Your instructions:
Print only the lines below from the one with "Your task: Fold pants" to the one with "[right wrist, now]", both included, exactly as they stand. Leave pictures out.

Data for processing:

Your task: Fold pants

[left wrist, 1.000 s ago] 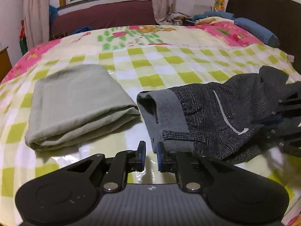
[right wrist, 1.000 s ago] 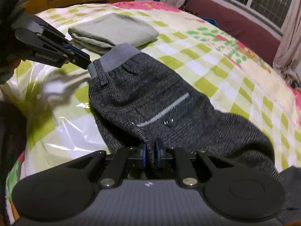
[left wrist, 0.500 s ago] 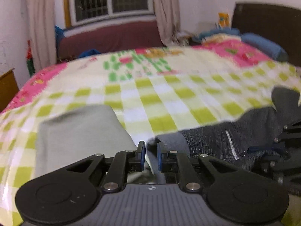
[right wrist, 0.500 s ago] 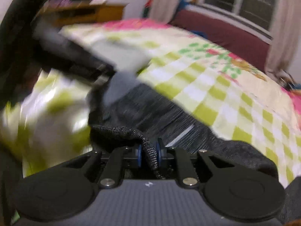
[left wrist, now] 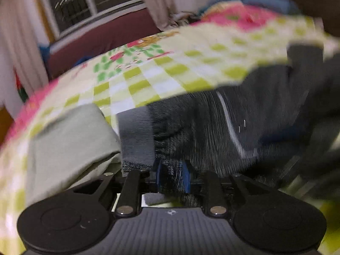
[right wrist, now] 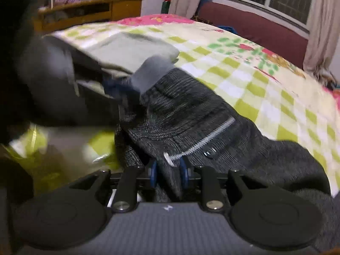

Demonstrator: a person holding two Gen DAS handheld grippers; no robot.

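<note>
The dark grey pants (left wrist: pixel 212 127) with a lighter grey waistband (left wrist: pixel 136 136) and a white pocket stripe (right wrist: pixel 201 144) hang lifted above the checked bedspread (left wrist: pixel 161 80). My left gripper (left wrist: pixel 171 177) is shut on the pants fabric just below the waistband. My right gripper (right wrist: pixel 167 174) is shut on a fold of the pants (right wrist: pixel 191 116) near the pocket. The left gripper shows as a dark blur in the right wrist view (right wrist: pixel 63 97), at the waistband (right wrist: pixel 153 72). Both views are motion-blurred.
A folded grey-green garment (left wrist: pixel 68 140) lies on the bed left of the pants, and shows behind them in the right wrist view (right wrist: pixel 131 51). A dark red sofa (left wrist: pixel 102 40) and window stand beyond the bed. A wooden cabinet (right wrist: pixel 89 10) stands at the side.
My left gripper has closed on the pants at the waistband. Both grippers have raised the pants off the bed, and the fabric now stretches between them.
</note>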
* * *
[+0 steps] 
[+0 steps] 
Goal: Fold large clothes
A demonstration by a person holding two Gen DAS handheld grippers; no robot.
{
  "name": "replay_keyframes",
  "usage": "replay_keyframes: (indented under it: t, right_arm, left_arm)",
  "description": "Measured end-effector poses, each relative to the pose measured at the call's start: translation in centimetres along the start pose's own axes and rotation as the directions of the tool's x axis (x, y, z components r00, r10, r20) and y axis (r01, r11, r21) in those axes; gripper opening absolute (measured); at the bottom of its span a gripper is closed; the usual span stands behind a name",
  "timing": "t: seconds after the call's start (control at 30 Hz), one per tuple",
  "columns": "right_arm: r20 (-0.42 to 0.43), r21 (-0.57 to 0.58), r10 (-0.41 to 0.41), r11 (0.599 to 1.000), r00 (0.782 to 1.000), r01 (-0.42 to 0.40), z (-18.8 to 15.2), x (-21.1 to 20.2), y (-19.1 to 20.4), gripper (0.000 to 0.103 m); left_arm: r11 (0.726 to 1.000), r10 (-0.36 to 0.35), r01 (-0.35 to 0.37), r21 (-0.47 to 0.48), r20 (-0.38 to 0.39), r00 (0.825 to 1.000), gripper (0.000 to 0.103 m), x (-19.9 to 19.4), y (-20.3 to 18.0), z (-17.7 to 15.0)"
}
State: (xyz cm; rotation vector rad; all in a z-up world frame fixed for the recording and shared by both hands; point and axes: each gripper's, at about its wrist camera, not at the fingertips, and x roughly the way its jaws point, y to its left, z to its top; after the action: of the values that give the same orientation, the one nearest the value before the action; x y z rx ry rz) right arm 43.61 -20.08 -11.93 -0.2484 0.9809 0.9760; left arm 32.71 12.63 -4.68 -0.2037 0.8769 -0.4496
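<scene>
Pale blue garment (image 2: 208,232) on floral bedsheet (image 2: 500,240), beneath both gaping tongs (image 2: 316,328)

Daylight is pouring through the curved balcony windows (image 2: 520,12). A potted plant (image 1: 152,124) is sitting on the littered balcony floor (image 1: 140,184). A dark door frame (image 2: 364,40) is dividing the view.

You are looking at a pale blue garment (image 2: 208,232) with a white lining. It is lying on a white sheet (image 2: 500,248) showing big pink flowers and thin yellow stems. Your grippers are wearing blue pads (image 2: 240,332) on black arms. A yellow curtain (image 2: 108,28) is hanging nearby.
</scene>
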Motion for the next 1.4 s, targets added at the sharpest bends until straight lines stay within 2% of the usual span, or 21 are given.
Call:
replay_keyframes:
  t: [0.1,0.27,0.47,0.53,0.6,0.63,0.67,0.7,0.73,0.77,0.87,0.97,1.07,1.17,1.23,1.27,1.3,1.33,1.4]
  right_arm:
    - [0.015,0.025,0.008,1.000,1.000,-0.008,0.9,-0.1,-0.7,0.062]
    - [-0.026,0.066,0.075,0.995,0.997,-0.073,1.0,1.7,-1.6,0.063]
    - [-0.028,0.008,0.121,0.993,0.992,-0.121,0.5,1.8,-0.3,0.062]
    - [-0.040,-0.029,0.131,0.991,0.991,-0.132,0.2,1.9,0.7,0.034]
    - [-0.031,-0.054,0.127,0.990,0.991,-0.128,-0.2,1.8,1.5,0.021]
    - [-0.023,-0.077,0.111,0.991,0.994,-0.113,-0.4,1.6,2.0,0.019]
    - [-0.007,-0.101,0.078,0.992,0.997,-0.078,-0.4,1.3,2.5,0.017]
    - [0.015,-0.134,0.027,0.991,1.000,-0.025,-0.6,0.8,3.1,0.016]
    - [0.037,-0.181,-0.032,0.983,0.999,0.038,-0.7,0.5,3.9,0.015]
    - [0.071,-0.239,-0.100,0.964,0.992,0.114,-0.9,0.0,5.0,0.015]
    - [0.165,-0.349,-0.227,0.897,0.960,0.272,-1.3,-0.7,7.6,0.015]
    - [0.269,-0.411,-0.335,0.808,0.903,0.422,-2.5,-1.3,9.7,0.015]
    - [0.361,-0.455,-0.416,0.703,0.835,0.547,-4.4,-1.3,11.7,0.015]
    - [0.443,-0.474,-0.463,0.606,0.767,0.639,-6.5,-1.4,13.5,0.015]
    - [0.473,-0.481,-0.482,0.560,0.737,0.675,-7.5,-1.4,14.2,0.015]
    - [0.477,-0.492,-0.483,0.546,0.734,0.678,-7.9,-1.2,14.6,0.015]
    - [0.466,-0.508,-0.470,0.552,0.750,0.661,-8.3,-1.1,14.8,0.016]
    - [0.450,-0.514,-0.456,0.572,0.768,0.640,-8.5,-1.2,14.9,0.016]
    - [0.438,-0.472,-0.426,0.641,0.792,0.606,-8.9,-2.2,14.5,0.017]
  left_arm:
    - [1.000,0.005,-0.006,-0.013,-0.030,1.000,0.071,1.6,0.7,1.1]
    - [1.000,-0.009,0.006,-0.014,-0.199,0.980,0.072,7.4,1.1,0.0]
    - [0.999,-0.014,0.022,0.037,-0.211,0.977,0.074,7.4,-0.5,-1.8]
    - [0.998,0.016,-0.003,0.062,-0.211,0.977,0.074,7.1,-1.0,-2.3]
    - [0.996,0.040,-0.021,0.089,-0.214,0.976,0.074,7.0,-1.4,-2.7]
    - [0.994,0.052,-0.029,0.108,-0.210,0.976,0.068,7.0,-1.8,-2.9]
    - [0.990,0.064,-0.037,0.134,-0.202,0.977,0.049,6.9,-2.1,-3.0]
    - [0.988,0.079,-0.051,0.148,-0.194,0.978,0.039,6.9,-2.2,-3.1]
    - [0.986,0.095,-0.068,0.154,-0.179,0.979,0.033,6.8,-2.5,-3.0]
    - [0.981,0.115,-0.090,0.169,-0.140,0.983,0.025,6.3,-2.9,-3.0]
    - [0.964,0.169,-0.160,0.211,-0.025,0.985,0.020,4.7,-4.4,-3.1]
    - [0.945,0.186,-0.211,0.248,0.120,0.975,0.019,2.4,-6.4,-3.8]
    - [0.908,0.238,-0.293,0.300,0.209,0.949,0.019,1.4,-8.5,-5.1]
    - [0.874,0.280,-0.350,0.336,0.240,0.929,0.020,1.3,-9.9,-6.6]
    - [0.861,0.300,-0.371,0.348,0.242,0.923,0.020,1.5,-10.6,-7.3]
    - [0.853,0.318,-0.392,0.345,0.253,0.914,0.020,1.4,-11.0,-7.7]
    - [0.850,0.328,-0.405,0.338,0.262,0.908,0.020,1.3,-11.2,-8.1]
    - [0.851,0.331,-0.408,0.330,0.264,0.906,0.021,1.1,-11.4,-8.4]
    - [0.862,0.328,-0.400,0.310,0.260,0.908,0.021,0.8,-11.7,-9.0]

Task solution:
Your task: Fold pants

[left wrist, 1.000 s ago] 
[right wrist, 1.000 s ago] 
[left wrist, 0.500 s ago] 
[right wrist, 0.500 s ago] 
[left wrist, now] 
[right wrist, now] 

The exercise is done, with nothing left to add.